Friday 11 November 2011

Haushofer, Marlen "The Wall"

Haushofer, Marlen "The Wall" (German: Die Wand) - 1962

I know this is a book I will never forget. One of the few German books that have been translated into English, it truly deserves this. The author died in 1970 at the age of fifty.

The novel is about a woman who wakes up one morning only to find out there is an invisible wall around the house in the mountains where she has spent the night. Her friends have not returned from a visit to the village, so she starts investigating the area left to her. Something terrible must have happened, all life - except hers and her animals - seems to have vanished. The woman describes her hunt for food, her fight for life on scraps of paper.

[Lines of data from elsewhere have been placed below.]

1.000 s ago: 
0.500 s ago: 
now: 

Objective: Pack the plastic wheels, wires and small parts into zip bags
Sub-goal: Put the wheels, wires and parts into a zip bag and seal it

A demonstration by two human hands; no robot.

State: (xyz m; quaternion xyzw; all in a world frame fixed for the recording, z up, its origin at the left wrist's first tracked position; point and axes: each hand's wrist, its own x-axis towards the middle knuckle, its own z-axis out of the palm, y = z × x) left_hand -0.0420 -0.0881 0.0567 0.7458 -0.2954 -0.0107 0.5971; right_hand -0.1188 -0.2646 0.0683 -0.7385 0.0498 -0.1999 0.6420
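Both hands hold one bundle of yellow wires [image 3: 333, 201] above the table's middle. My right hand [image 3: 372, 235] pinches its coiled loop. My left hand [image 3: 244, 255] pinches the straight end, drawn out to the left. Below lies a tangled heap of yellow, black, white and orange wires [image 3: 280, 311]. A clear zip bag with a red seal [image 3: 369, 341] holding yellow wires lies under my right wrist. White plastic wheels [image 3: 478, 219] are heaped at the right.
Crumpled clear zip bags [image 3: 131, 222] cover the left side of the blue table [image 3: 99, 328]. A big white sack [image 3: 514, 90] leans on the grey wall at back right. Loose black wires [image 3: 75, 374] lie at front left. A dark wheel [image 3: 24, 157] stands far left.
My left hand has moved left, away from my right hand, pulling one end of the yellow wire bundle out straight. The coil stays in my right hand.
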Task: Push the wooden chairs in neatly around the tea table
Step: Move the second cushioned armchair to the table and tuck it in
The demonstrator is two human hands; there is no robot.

The author has a great way of describing the life of this isolated woman. Even though we are not in this situation and we don't even get to know why she did, the heroine sends us a message about the meaning of life. A very good read.

From the back cover:

"'I can allow myself to write the truth; all the people for whom I have lied throughout my life are dead…' writes the heroine of Marlen Haushofer’s The Wall, a quite ordinary, unnamed middle-aged woman who awakens to find she is the last living human being. Surmising her solitude is the result of a too successful military experiment, she begins the terrifying work of not only survival, but self-renewal. The Wall is at once a simple and moving talk - of potatoes and beans, of hoping for a calf, of counting matches, of forgetting the taste of sugar and the use of one’s name - and a disturbing meditation on 20th century history."